◆ **YOUR OBJECTIVE**: Among the records, find the lines that hold the string "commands" and return them.

◆ **RECORDS SUPPLIED**:

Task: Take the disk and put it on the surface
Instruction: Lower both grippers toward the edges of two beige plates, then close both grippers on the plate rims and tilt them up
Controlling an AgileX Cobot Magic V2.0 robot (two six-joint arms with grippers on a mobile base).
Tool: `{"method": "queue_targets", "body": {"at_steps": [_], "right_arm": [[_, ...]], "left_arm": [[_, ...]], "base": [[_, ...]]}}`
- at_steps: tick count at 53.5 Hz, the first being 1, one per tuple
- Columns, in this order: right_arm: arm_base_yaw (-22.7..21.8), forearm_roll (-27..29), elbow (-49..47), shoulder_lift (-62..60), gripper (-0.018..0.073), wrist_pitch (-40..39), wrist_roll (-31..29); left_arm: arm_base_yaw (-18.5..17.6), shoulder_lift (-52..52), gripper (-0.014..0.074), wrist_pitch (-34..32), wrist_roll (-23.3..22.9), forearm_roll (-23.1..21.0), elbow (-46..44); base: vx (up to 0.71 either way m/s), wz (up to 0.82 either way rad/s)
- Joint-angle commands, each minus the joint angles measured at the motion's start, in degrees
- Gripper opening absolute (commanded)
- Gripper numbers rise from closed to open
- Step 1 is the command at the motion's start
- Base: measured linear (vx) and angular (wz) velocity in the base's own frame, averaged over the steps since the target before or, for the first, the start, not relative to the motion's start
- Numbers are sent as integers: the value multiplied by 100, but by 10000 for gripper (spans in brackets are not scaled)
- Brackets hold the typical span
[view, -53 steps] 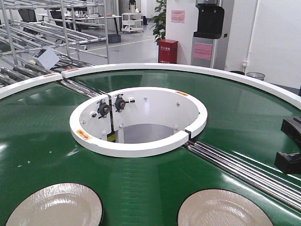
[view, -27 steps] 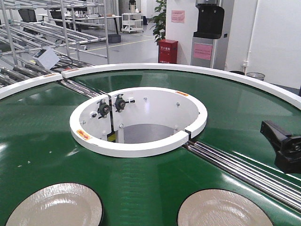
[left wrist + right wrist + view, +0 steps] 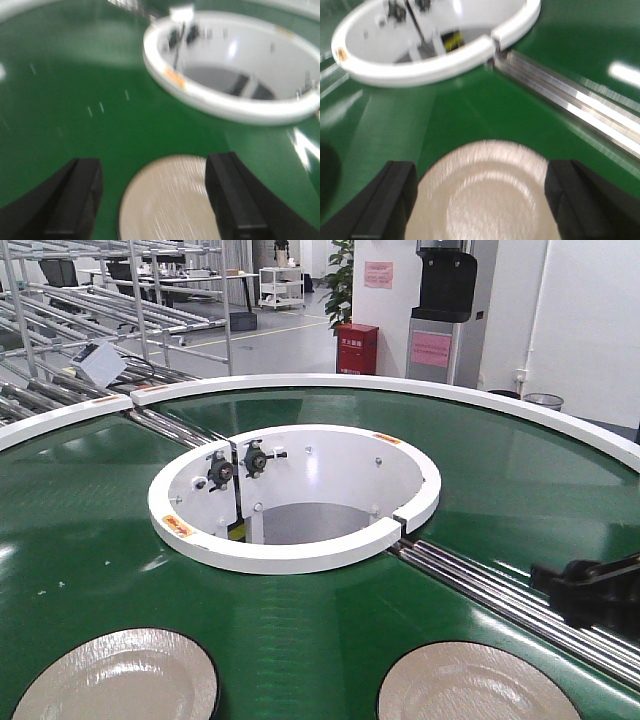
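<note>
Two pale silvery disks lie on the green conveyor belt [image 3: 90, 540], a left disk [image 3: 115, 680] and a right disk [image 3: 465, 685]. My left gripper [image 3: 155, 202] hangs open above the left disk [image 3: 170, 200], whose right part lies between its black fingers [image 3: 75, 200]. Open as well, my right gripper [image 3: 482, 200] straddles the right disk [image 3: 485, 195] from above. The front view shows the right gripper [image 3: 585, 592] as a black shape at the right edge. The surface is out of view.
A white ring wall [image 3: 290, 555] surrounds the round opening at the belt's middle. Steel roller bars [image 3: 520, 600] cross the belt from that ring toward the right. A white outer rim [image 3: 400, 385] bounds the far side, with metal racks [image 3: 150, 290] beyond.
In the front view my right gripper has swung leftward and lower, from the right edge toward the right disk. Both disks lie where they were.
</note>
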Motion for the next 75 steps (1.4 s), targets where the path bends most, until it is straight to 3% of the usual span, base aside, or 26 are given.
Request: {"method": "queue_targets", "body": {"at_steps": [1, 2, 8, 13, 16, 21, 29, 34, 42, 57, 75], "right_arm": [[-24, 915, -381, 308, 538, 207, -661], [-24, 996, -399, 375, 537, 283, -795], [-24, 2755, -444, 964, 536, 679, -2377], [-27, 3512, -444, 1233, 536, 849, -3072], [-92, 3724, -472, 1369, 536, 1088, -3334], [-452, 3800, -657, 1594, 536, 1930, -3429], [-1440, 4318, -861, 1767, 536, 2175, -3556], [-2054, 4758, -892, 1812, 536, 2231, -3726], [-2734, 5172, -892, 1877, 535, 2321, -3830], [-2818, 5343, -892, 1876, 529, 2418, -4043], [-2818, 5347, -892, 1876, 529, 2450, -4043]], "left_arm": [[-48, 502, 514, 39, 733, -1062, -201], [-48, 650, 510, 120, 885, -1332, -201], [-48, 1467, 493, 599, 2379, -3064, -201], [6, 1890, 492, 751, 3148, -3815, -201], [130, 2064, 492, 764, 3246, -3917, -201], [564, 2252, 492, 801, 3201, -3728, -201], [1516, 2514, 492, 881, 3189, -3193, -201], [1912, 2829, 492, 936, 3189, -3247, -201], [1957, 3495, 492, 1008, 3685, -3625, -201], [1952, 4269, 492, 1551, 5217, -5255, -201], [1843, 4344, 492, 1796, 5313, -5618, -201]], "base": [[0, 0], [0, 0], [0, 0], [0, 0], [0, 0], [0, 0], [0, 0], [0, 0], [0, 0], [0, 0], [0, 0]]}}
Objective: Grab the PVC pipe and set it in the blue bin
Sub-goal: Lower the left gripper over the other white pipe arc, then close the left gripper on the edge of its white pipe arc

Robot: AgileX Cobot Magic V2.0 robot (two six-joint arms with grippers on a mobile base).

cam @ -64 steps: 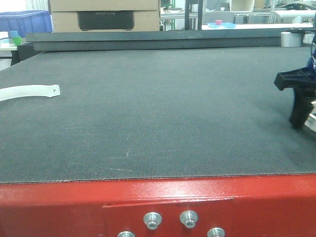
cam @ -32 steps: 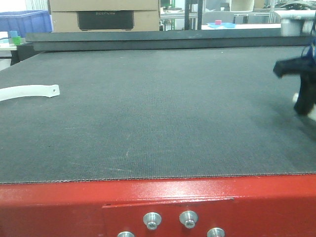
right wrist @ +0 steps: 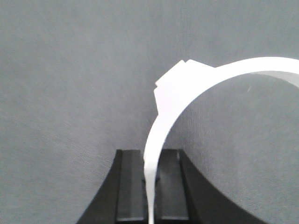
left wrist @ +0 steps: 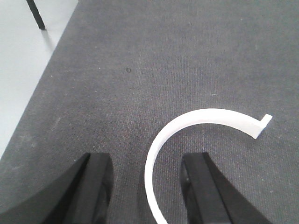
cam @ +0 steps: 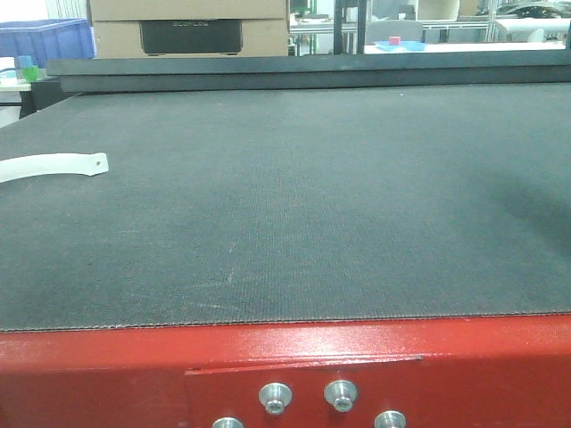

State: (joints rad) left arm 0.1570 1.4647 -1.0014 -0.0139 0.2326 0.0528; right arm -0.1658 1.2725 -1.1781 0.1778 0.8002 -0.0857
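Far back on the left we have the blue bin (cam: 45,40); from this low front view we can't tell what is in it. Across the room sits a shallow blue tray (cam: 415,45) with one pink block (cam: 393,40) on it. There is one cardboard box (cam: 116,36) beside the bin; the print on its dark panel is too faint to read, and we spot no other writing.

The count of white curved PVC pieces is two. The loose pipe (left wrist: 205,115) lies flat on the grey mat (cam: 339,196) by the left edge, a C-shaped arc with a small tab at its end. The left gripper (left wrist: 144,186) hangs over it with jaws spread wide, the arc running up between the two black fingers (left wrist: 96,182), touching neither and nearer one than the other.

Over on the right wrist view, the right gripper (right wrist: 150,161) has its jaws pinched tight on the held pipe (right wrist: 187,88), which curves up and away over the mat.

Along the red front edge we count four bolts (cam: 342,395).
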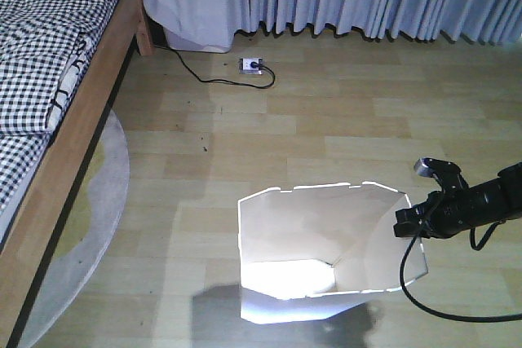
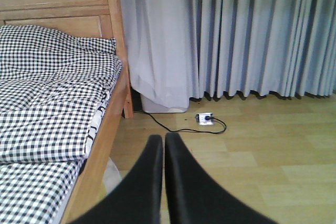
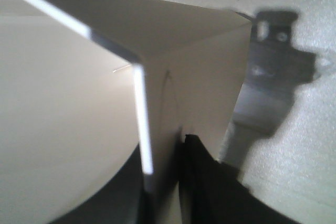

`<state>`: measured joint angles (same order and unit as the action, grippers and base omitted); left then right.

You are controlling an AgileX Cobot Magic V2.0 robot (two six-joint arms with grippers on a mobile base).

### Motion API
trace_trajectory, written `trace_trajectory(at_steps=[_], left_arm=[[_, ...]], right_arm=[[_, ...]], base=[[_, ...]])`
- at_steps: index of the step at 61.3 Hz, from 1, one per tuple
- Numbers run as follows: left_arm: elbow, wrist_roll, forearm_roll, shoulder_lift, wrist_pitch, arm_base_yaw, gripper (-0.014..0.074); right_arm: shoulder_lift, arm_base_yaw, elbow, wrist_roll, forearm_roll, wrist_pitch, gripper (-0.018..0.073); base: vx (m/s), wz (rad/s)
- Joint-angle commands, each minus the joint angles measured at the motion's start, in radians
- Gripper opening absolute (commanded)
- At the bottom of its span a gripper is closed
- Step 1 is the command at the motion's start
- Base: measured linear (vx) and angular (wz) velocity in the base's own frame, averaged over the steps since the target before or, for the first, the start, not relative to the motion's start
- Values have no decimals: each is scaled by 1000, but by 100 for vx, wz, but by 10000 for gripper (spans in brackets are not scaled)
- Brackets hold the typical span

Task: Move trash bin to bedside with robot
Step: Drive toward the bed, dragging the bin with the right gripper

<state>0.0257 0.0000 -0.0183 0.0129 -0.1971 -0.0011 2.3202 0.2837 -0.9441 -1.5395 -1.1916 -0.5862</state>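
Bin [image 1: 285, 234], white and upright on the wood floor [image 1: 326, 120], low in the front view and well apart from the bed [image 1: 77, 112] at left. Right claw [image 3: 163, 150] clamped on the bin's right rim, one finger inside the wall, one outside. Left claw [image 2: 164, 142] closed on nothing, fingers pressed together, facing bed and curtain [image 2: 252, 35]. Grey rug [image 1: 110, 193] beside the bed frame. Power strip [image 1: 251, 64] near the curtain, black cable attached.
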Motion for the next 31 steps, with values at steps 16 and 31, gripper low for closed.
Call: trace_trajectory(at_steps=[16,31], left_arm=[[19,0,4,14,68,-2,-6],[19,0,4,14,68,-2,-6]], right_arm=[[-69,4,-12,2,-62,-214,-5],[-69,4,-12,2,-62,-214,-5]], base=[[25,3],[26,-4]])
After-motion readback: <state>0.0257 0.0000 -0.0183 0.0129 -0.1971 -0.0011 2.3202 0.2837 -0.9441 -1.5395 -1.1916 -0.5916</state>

◆ **ANSWER TO THIS PROBLEM**:
- Joint-angle commands, each minus the joint angles measured at the motion's start, in degrees
- Joint-angle commands, each minus the joint angles measured at the motion's start, in radians

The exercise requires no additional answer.